▶ _PROBLEM STATEMENT_:
Give back, exactly as written, the lines from the first line of the data below through the line with "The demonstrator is", and omit the pictures.
Segment Start: STORED DATA
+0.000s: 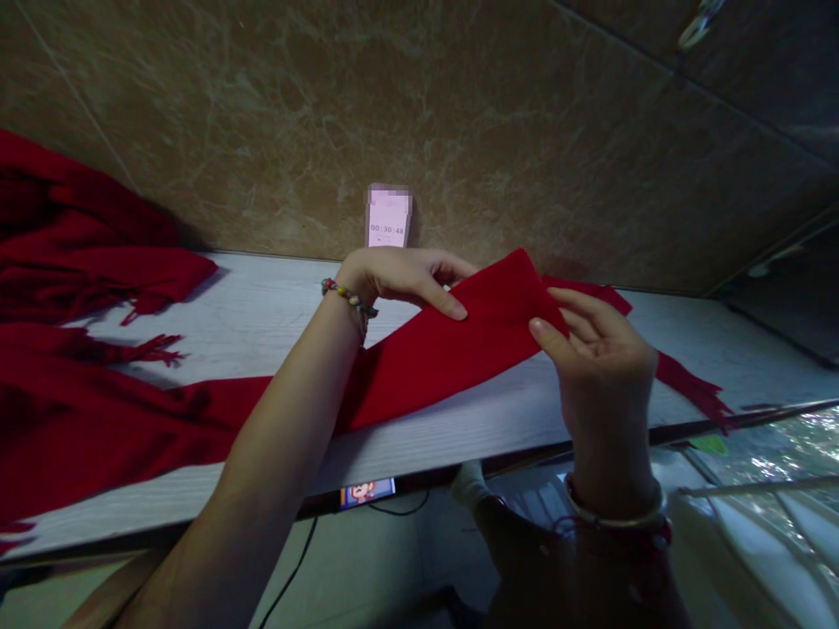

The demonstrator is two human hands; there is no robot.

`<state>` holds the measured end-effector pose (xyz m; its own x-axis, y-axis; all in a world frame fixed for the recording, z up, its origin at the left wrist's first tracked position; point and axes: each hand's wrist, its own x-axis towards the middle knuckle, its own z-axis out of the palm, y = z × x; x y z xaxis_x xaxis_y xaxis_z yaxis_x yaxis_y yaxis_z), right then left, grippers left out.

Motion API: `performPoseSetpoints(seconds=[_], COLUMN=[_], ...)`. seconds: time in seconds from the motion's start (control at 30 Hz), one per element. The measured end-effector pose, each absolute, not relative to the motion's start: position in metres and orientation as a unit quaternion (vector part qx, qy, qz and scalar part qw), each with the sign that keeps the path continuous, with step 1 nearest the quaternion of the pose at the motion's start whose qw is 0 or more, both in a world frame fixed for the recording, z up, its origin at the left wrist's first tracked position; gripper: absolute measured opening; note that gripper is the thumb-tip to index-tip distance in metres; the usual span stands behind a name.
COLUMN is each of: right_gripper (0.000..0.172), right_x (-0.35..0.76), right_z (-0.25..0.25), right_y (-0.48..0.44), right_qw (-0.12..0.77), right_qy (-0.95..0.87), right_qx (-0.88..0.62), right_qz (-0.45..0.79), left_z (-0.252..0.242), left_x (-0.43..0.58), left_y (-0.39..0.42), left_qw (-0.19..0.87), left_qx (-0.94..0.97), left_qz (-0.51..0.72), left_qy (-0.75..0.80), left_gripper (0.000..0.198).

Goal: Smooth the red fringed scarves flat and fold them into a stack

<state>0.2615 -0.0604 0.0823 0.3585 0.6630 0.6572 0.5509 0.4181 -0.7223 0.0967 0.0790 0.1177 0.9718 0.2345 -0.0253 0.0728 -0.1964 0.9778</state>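
Note:
A long red scarf (419, 376) stretches from the left side of the table toward the right, its near end folded and lifted between my hands. My left hand (412, 279) pinches the upper edge, thumb on top and fingers behind the cloth. At the fold's right corner, my right hand (599, 345) grips the cloth between thumb and fingers. Behind my right hand, a fringed red end (695, 384) lies on the table. My left forearm crosses over the scarf and hides part of it.
More red scarves (79, 236) are heaped at the left of the white wood-grain table (242, 306). A phone (389, 217) showing a timer leans on the brown marbled wall (294, 131). Below the front edge are a lit screen (367, 493), a black cable (292, 568) and shiny plastic wrapping (786, 454).

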Motion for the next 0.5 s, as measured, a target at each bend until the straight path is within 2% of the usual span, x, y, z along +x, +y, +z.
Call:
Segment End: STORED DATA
▶ _RESULT_:
+0.000s: 

The demonstrator is two human hands; there is no robot.

This answer is finished.